Implications for psychiatric conditions
Motivational deficits underlie many psychiatric disorders, including depression, substance use disorders, and disordered eating. By delineating distinct PVT circuits that separately govern approach and termination, this research identifies specific pathways that could be targeted to restore healthy motivational balance. Understanding how the PVT encodes hunger-driven motivation offers a more nuanced blueprint for future therapeutic strategies.
Co-authors include Isbah Khan, Claire Gao, Gabriel Loewinger, Emma Macdonald, Alison Bashford, Shakira Rodriguez-Gonzalez, Francisco Pereira and Mario Penzo from the NIMH. Sofia Beas, Ph.D., is the senior author and corresponding investigator on the study.
Funding: Research support came from NIH award K99/R00 MH126429, a NARSAD Young Investigator Award from the Brain & Behavior Research Foundation, and NIMH Intramural Research Program award 1ZIAMH002950.
Abstract
Dissociable encoding of motivated behavior by parallel thalamo-striatal projections
Highlights
- PVTD2(+)-NAc pathway encodes execution and vigor of goal-directed actions.
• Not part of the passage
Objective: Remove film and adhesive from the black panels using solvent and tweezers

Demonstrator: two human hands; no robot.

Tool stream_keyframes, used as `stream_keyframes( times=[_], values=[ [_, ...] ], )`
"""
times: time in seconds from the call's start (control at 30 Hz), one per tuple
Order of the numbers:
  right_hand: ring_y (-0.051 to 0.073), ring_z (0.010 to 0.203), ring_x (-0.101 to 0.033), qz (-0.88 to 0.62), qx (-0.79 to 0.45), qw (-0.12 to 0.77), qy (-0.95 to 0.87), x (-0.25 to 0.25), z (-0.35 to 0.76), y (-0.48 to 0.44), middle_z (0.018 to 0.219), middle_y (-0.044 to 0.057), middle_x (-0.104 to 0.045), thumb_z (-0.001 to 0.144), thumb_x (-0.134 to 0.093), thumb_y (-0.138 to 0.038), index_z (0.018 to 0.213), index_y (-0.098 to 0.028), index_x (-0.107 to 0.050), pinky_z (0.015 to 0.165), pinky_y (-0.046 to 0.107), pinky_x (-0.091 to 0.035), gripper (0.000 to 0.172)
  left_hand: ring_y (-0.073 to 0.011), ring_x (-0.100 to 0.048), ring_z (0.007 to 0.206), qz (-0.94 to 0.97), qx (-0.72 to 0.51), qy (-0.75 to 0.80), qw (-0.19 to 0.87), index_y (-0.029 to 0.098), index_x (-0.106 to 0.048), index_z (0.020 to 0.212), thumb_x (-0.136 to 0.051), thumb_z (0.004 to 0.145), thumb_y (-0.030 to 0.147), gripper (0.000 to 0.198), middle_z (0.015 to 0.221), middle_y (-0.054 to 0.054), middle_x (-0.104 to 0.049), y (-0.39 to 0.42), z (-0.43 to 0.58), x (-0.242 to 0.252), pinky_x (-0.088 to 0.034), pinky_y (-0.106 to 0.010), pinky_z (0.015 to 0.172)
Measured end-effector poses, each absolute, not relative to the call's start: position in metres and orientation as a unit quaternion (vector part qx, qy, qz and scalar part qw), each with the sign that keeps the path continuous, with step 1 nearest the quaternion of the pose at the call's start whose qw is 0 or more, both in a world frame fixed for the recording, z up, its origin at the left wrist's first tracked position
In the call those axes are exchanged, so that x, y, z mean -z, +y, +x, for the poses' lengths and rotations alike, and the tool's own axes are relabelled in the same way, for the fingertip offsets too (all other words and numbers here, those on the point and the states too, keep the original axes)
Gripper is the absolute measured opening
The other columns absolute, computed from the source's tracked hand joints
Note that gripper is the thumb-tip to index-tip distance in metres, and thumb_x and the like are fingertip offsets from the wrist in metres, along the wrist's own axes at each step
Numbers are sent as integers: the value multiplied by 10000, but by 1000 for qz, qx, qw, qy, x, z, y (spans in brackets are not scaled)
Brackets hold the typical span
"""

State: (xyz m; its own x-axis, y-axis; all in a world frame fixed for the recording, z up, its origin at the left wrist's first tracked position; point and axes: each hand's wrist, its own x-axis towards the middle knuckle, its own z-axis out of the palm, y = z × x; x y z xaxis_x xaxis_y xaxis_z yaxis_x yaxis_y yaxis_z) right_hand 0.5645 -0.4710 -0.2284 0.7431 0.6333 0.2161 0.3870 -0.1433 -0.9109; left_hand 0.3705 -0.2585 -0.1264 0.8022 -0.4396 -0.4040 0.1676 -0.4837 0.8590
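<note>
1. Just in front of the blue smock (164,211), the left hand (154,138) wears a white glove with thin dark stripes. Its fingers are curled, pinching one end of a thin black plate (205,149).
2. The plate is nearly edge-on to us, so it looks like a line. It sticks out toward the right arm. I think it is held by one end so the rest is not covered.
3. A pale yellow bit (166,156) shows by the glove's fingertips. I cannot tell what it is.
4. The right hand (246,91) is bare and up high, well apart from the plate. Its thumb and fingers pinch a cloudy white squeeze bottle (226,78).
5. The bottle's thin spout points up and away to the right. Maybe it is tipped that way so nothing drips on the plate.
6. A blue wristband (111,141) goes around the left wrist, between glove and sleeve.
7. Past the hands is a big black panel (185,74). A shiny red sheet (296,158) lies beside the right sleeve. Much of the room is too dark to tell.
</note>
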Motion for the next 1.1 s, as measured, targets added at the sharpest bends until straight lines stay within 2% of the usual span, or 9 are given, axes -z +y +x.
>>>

- PVTD2(−)-NAc pathway encodes termination of goal-directed actions.
- PVTD2(+) neuronal activity tracks motivation parameters such as latency and velocity.
- PVTD2(−) neurons are also sensitive to motivation but to a lesser extent.
Summary
Successful goal pursuit requires both initiation and timely termination of actions, processes guided by internal drives like hunger and modulated by neural circuits that translate interoceptive signals into behavior. The paraventricular nucleus of the thalamus (PVT) integrates hypothalamic state information and communicates with the nucleus accumbens to shape motivated behaviors. Using in vivo fiber photometry in a foraging-like task, this study identifies two genetically distinct PVT populations that differentially encode the execution and termination of goal-directed actions and demonstrates that these dynamics are transmitted to the nucleus accumbens via parallel thalamo-striatal projections.